Tuesday, January 31, 2017

Apache Hadoop HDFS一Knowing the Basics


Hadoop HDFS (Hadoop Distributed File System) is a distributed Java-based file system for storing large volumes of data. It is designed:
  • To be a scalable, fault-tolerant, distributed storage system 
  • To be the data management layer of Apache Hadoop
    • Hadoop (data management layer) = HDFS + YARN
      • YARN provides the resource management 
      • HDFS provides the distributed storage for big data
    • HDFS works closely with a wide variety of concurrent data access applications, coordinated by YARN.
  • To span large clusters of commodity servers
    • HDFS will “just work” under a variety of physical and systemic circumstances.
    • HDFS cluster = NameNode + DataNodes
In this article, we will use Apache Hadoop HDFS from the Hortonworks Data Platform (HDP: version 2.4.2) in the discussion.  For HDFS High Availability (HA) feature, our reference is based on [2].


HDFS Cluster


An HDFS cluster is comprised of a NameNode, which manages the cluster metadata, and DataNodes that store the data.  Prior to Hadoop 2.0.0, the NameNode was a single point of failure (SPOF) in an HDFS cluster.
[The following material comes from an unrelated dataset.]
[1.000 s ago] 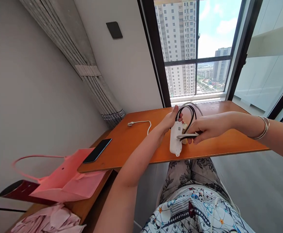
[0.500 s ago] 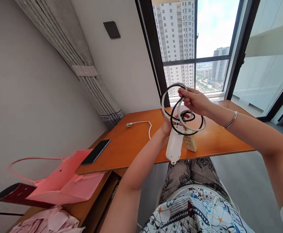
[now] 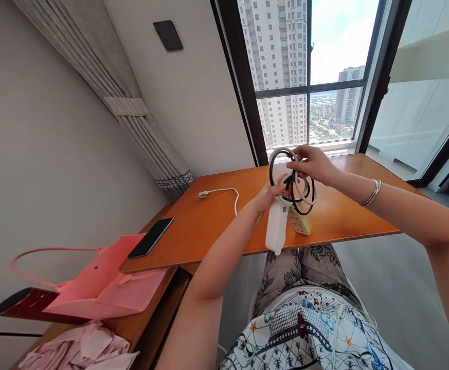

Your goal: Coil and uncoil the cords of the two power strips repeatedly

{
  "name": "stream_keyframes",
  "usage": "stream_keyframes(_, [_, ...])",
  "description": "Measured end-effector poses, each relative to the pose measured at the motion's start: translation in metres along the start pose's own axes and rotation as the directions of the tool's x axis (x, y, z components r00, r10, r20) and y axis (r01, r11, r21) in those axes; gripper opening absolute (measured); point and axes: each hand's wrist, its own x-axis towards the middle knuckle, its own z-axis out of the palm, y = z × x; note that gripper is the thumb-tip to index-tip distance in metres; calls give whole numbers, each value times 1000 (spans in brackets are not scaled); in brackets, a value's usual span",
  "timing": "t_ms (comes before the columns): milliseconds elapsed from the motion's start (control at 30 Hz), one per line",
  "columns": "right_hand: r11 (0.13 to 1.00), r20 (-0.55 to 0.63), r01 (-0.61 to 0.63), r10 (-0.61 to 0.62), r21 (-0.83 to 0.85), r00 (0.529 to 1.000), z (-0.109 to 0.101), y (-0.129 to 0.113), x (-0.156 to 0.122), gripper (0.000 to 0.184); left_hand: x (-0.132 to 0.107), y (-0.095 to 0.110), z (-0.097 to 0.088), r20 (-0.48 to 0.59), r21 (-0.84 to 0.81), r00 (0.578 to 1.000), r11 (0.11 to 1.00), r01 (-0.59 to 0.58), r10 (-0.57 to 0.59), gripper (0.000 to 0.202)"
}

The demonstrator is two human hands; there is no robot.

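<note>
A white power strip (image 3: 276, 226) hangs lengthwise over the table's front edge, its plain side toward me. My left hand (image 3: 267, 198) is closed around its upper end, where the cord gathers. Black and white cable loops (image 3: 272, 165) rise above the strip in a loose coil. With fingers pinched together, my right hand (image 3: 313, 163) grips the coil's upper right side. Partly hidden behind the white strip is a yellowed socket block (image 3: 300, 223) with several outlet holes. Fingers and loops overlap, so the cord's exact path is unclear.
On the orange-brown table (image 3: 204, 231) lie a white cord with a plug (image 3: 203, 195) and a black phone (image 3: 150, 238) near the left corner. A pink bag (image 3: 104, 277) and crumpled pink cloth (image 3: 83, 349) sit lower left. A window (image 3: 309, 92) stands behind the table.
The cable loops have become smaller and tighter. My right hand has come slightly lower, and my left thumb now shows over the cord. The white strip has turned slightly.
</note>
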Motion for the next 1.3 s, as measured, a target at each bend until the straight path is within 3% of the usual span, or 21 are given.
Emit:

Each cluster had a single NameNode, and if that machine or process became unavailable, the cluster as a whole would be unavailable .

You can follow the instructions here to format and start HDFS on Hortonworks Data Platform. HDFS can be accessed from applications in many different ways. Natively, HDFS provides a FileSystem Java API for applications to use. A C language wrapper for this Java API is also available. In addition, an HTTP browser can also be used to browse the files of an HDFS instance. Work is in progress to expose HDFS through the WebDAV protocol.  For more information, read here.[3,10,11]

Name Node


High-level summary of Name Node which it:
  • Provides high availability (HA) using redundant Name Nodes[2]
    • NameNode (active)
    • Secondary NameNode (standby)
  • Maintains the following two metadata files (or checkpoint files):
    • fsimage file
      • Holds the entire file system namespace,[12] including the mapping of blocks to files and file system properties
    • editlog file
      • Holds every change that occurs to the filesystem metadata

Namenode Web UI 

To smoke test your NameNode server, you can use the following URL[7,11]
http://$namenode.full.hostname:50070
to determine if you can reach the NameNode server with the browser. If successful, you can also select the Utilities menu to "browse the file system".

High Availability

The HDFS High Availability feature (vs. another new HDFS Federation feature) addresses the SPOF problem by providing the option of running two redundant NameNodes in the same cluster in an Active/Passive configuration with a hot standby. This allows a fast failover to a new NameNode in the case that a machine crashes, or a graceful administrator-initiated failover for the purpose of planned maintenance.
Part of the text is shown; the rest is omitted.